**Task description:** Filtering the records below, copy only those lines that include the word "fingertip".
──────── Task data ────────
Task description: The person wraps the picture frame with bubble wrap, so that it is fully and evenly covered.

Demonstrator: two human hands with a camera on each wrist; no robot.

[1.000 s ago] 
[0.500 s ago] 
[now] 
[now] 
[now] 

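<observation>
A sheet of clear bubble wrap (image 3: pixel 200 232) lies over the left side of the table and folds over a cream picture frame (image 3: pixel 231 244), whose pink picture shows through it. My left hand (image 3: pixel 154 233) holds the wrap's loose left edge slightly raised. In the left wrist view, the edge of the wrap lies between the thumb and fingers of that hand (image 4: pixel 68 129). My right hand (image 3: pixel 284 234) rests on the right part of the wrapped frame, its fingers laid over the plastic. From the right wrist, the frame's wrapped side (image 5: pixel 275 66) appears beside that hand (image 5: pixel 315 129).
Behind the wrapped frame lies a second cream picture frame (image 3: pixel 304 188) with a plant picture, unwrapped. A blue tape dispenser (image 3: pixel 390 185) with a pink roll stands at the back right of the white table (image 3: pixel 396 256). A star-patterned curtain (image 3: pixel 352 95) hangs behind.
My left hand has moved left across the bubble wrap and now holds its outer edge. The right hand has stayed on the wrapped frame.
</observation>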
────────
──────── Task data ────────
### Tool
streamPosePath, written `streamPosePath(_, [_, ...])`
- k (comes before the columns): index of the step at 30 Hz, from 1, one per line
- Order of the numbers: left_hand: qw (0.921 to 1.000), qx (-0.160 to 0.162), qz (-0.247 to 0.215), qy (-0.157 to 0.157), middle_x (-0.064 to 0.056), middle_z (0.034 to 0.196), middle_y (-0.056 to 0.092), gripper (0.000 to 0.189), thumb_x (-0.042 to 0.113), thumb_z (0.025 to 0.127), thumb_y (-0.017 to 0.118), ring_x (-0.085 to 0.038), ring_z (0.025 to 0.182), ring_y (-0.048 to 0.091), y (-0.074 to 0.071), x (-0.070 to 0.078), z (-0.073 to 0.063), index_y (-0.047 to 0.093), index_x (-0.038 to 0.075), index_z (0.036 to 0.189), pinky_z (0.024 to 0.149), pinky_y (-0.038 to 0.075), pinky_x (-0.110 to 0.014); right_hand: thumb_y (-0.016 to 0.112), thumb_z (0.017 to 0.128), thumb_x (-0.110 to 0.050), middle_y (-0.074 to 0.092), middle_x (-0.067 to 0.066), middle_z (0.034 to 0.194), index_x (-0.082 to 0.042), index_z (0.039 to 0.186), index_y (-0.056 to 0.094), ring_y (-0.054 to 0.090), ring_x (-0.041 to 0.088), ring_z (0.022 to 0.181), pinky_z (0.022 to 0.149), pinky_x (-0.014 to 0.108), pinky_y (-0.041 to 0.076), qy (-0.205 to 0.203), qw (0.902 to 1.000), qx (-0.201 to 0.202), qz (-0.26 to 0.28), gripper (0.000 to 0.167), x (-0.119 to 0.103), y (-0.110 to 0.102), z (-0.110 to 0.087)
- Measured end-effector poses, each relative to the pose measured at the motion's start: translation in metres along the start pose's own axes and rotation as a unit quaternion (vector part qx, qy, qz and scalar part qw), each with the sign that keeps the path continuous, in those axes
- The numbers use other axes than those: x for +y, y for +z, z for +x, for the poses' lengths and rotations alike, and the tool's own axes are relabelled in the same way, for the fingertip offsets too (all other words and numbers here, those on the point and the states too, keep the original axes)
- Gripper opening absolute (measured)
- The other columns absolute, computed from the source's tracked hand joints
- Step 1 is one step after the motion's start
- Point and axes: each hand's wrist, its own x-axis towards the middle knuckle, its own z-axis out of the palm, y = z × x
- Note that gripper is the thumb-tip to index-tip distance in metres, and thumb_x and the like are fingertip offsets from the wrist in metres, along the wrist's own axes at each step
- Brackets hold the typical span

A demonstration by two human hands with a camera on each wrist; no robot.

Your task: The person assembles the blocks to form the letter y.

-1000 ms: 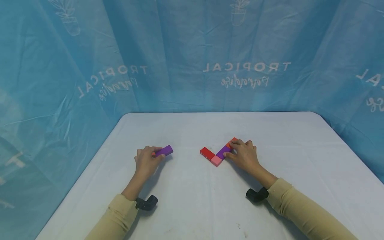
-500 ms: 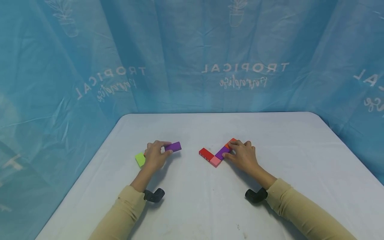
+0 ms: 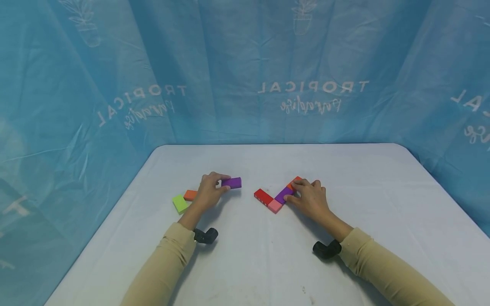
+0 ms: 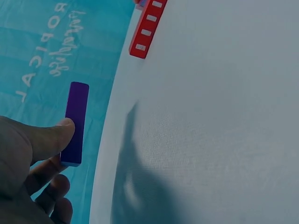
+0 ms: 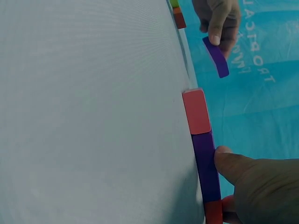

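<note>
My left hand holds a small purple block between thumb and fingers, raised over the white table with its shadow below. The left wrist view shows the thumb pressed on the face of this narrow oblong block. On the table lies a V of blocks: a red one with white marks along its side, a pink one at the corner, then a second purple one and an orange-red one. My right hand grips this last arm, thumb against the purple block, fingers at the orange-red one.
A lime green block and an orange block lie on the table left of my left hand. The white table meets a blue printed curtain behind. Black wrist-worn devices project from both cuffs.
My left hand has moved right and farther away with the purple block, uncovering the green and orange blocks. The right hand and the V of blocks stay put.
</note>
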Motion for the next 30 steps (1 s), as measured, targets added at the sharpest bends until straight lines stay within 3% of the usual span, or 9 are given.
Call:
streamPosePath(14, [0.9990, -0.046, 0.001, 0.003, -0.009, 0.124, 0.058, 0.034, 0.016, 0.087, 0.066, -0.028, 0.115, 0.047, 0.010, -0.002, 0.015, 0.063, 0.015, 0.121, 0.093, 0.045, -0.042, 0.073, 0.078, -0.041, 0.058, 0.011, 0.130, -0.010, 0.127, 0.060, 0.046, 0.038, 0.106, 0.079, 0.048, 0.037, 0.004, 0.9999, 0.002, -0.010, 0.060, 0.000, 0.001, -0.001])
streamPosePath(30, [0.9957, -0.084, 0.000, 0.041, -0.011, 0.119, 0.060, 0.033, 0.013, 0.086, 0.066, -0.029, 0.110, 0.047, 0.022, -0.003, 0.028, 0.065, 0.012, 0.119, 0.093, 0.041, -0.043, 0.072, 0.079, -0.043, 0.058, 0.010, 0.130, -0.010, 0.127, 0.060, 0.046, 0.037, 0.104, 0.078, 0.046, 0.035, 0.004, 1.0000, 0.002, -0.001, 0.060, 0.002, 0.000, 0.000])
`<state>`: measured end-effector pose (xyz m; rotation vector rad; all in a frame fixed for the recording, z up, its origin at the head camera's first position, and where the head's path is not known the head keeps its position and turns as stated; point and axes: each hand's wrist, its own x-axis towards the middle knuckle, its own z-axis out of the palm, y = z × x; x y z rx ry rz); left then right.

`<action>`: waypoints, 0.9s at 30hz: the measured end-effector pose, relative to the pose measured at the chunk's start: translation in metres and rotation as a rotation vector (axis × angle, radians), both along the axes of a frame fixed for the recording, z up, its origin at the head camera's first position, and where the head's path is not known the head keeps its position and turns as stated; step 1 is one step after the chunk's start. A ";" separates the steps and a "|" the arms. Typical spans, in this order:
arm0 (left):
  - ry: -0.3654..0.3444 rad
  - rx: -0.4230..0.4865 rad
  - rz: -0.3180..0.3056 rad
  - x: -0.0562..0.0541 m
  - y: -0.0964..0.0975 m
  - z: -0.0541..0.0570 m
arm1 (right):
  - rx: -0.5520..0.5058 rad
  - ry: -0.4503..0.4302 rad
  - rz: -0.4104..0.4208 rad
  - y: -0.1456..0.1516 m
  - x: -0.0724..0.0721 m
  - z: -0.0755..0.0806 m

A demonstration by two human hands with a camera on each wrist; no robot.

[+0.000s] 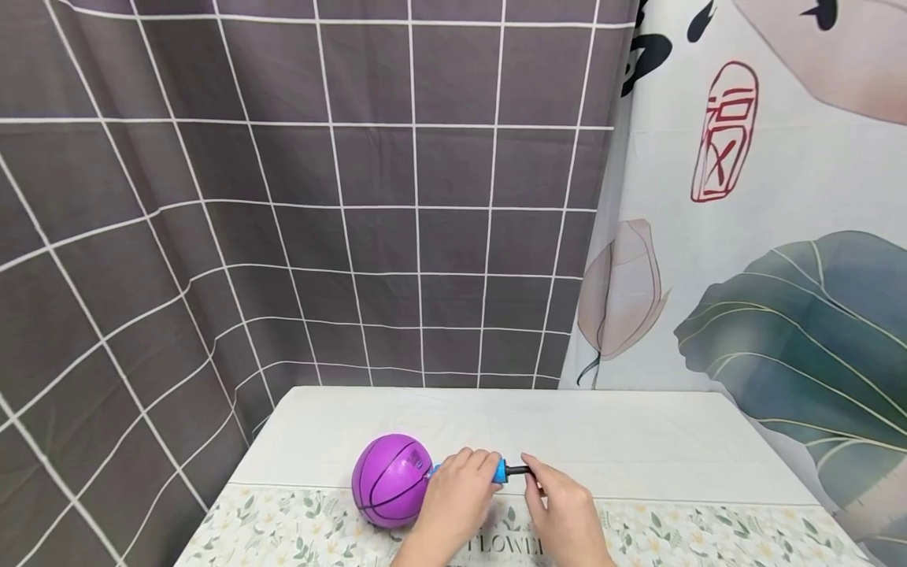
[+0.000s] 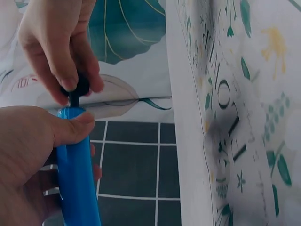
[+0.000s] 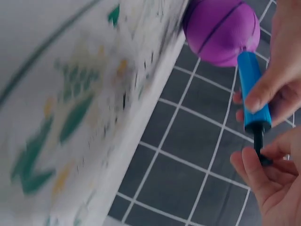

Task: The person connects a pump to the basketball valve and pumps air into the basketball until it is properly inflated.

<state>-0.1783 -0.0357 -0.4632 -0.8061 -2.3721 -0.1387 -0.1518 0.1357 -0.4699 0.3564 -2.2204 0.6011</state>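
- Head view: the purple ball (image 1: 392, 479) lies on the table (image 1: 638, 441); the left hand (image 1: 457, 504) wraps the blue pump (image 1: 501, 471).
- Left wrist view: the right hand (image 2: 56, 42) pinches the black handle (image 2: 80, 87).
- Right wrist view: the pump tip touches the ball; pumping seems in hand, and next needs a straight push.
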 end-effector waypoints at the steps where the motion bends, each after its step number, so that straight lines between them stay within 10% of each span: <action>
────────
**Task response:**
- The numbers use other axes than those: x for +y, y for +z, z for +x, for the poses' lengths and rotations alike, and the tool's own axes are relabelled in the same way, for the fingertip offsets too (all other words and numbers here, those on the point and the states too, keep the original axes)
- Note that gripper is the thumb-tip to index-tip distance in metres, and thumb_x and the like are fingertip offsets from the wrist in metres, along the wrist's own axes at each step

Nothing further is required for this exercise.